Valada is an Associate Editor for the IEEE Robotics and Automation Letters and the IEEE International Conference on Robotics and Automation. He also serves in the Program Committee of several top conferences such as European Conference on Artificial Intelligence (ECAI), AAAI Conference on Artificial Intelligence (AAAI), and Conference on Robot Learning (CoRL).
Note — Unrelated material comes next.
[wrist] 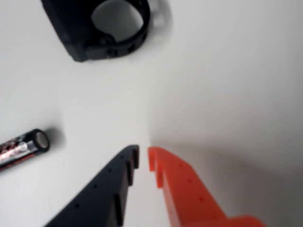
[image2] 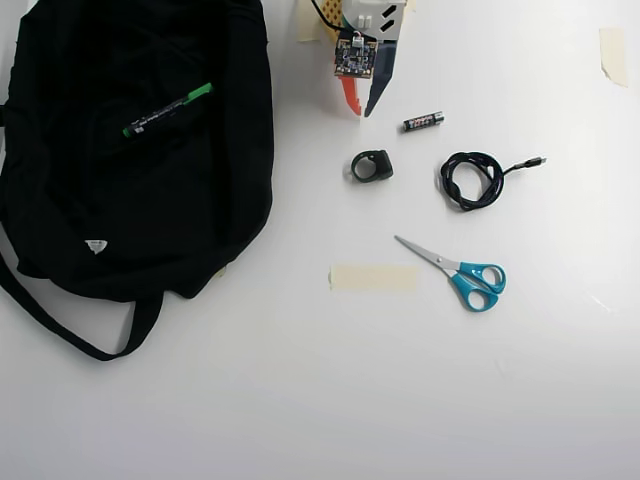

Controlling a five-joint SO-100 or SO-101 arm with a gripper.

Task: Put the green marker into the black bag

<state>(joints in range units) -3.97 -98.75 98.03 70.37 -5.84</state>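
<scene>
The green marker (image2: 168, 110) has a dark barrel and green ends. It lies slanted on top of the black bag (image2: 120, 210), a large backpack at the left of the overhead view. My gripper (image2: 360, 111) is at the top centre, to the right of the bag and well apart from the marker. In the wrist view its black finger and orange finger (wrist: 143, 158) stand nearly together over bare table with nothing between them. The marker and the bag do not show in the wrist view.
A small black battery (image2: 423, 121) (wrist: 23, 146) lies right of the gripper. A black ring-shaped part (image2: 372, 166) (wrist: 109, 28) sits below it. A coiled black cable (image2: 472, 180), teal scissors (image2: 462, 275) and a tape strip (image2: 373, 278) lie further out.
</scene>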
The Robot Learning Lab http://rl.uni-freiburg.de
The Robot Learning Lab headed by Prof. Dr. Abhinav Valada is part of the Department of Computer Science and the Center BrainLinks-BrainTools. We seek to advance the foundations of robot perception, state estimation and control using learning approaches to enable robots to reliably operate in more complex domains and diverse environments. Our focus is to develop scalable lifelong robot learning systems that continuously learn multiple tasks from what they perceive using a diverse set of modalities and experience by interacting with the real-world.